A Trick of the Light is the next book in Gamache series that is predominantly focused on Clara, who has her debut solo show and then discovers a dead body in her garden the day after. Of course Gamache and his team come down to investigate the murder and the usual inquiries begin.

In addition to the part of the plot dealing with current investigation of the book, there are also quite a few plot advancements in the larger story arch here. There is a subplot dealing with Jean-Guy's painkiller addiction as well as changes to Clara and Peter's relationship.

A common theme in the book is the issue of forgiveness. There are multiple characters looking for forgiveness or trying to forgive and a number of different contrasting situations where the outcome is very different. A few relationships are restored this way and others are ruined, but the stories are nicely woven together and compared.

The Beautiful Mystery is a bit different in that it's not set in Three Pines and actually doesn't involve anyone from the village. Instead Gamache and Beauvoir fly off to a remote monastery to solve the murder of a monk.

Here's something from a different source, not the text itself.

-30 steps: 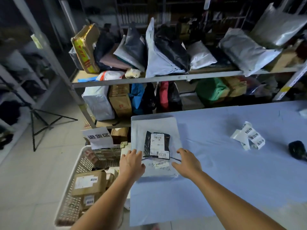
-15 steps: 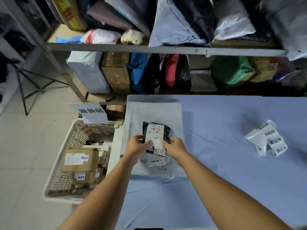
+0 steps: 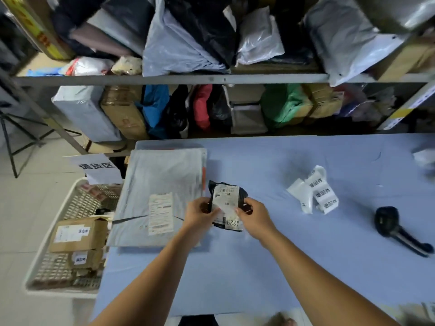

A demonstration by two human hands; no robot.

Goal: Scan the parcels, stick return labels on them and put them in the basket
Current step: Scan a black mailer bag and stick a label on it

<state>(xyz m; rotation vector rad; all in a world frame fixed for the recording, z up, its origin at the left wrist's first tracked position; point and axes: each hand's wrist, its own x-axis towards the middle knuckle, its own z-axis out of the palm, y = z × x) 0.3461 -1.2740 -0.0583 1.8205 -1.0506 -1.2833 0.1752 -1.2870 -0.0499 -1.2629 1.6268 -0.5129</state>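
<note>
Pinching the small black parcel [image 3: 243, 193] from both sides, my left hand [image 3: 199, 214] curls round its left edge with the thumb on the white shipping label [image 3: 226, 199], and my right hand [image 3: 256, 217] grips the right edge the same way. The parcel sits between my hands with its label facing up at me. I cannot tell whether its lower edge touches the blue surface [image 3: 259, 278].

Just left of my left hand a large grey mailer [image 3: 164, 175] lies flat on the surface, label up, its near edge partly behind my left wrist. Further left, past the edge of the surface, stands the white basket [image 3: 37, 257], with labelled cardboard boxes [image 3: 77, 234] stacked in its near end. A paper sign [image 3: 96, 167] stands at its far end.

To the right of my right hand, well apart from it, a curled strip of return labels [image 3: 317, 191] lies on the surface. Beyond that strip, further right, the black scanner [image 3: 388, 222] lies on its side.

Far ahead of both hands, behind the surface, a metal shelf [image 3: 164, 79] is packed with bags and boxes on two levels.
</note>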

I thought the setting of the book made it pretty interesting and I liked the character set and descriptions of the monastery life the Louise Penny integrates into the narrative. There is some religious lore, but also neat hidden rooms, mysterious hidden treasure, and chocolate blueberries.

One might think this book is a break from the larger story arch, but we manage to get some developments there in the relationship between Beauvoir and Gamache. I was somewhat dismayed at the direction their relationship took in this book and felt some of the changes were too fast and too forced. I hope this won't drag on past the next book in the series.

All-in-all, I enjoyed the last few books a bit less than some of the earlier books in the series, but the mysteries are still fun and surprising to me and the characters still draw me in enough to keep reading the series. Now I have to wait for the next book to be published.